◆ Problem to work on: Your answer must hold only the lines below from the line containing "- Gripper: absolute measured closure" through the line containing "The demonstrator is", each reproduced exactly.

◆ Collected material:
↓↓↓

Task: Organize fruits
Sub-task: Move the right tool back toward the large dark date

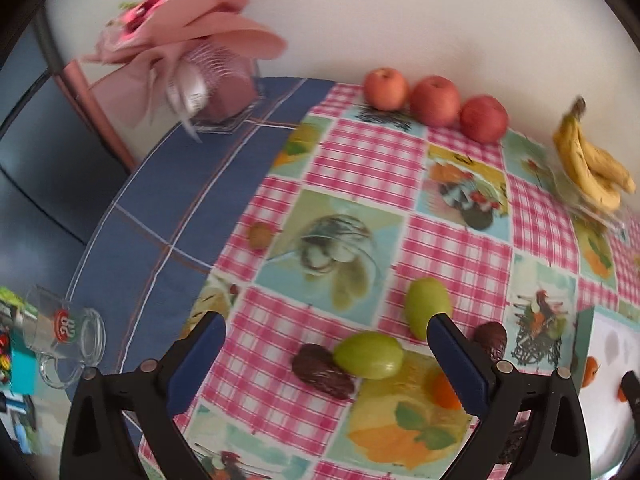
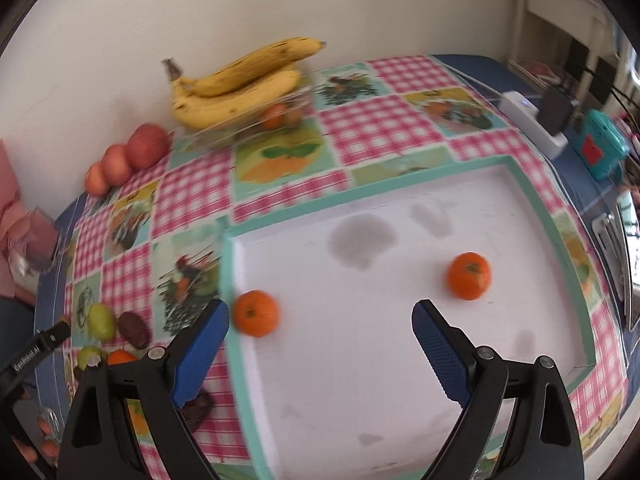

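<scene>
My left gripper point(image 1: 326, 334) is open and empty above the tablecloth. Between its fingers lie a green fruit point(image 1: 369, 354) and a dark brown date point(image 1: 322, 370). A second green fruit point(image 1: 427, 307), another date point(image 1: 491, 338) and a small orange point(image 1: 445, 391) lie by its right finger. My right gripper point(image 2: 320, 322) is open and empty over the white tray point(image 2: 400, 360). Two oranges lie in the tray, one by my left finger point(image 2: 256, 313) and one at the right point(image 2: 469, 275).
Three red apples point(image 1: 434, 100) line the wall. Bananas point(image 2: 236, 84) rest on a clear dish. A flower bouquet point(image 1: 188, 32) and a glass mug point(image 1: 60, 332) stand at the left. A white power strip point(image 2: 534, 120) and a teal device point(image 2: 602, 148) lie at the far right.
</scene>
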Tool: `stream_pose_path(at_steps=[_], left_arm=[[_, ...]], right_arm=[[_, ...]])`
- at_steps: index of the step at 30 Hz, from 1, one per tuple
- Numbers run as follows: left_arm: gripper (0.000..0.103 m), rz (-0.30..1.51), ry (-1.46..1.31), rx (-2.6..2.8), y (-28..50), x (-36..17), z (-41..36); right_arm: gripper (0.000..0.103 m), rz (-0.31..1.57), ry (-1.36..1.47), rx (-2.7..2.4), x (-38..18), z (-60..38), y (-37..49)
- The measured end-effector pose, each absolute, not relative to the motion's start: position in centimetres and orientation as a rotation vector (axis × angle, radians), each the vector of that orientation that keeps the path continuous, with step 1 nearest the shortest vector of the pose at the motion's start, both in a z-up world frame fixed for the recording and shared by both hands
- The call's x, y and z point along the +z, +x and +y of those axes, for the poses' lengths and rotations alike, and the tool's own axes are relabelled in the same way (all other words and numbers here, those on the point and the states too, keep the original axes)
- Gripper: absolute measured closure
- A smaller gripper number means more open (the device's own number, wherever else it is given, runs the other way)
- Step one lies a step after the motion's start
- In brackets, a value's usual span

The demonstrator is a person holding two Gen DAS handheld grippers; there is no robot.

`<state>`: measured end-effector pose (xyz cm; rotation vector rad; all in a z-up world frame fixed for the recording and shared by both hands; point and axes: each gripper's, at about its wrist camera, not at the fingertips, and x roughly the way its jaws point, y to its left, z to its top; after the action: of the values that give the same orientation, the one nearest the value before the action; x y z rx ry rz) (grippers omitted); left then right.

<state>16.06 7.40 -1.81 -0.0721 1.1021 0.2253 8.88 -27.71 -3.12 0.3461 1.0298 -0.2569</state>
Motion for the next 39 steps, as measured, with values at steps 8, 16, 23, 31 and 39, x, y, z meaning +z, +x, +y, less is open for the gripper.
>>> stream_pose_path(at_steps=[8, 16, 23, 31, 39], left_arm=[[0.001, 1.091, -0.104, 0.226, 15.6, -1.1, 9.6], [0.001, 1.161, -0.088, 0.167, 15.8, -2.5, 8.9], [0.001, 1.246, -0.114, 0.158, 16.5, -5.7, 8.8], [0.001, 1.288, -0.127, 0.143, 16.9, -7.5, 8.5], [0.002, 1.272, -0.227, 0.175, 16.7, -7.4, 10.6]], right_arm=[[0.010, 1.019, 0.269, -0.098, -1.2, -21.6, 9.7], [0.010, 1.070, 0.193, 0.036, -1.3, -16.6, 9.9], [0.010, 1.212, 0.183, 0.099, -4.4, -14.8, 10.3], [0.010, 1.304, 0.138, 0.118, -7.4, -13.7, 10.2], [0.010, 1.359, 0.086, 0.113, -8.9, -13.4, 10.2]])
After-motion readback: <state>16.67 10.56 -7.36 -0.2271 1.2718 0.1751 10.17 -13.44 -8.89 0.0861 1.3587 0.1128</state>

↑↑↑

◆ Response for this exercise:
- Gripper: absolute measured closure
- A smaller gripper number means more open (the device's own number, wherever else it is given, runs the other way)
- Step one lies a step after the motion's start
- In brackets, a value's usual span

The demonstrator is a person holding two Gen DAS handheld grippers; there is no robot.

The answer has been given, and the exercise is done.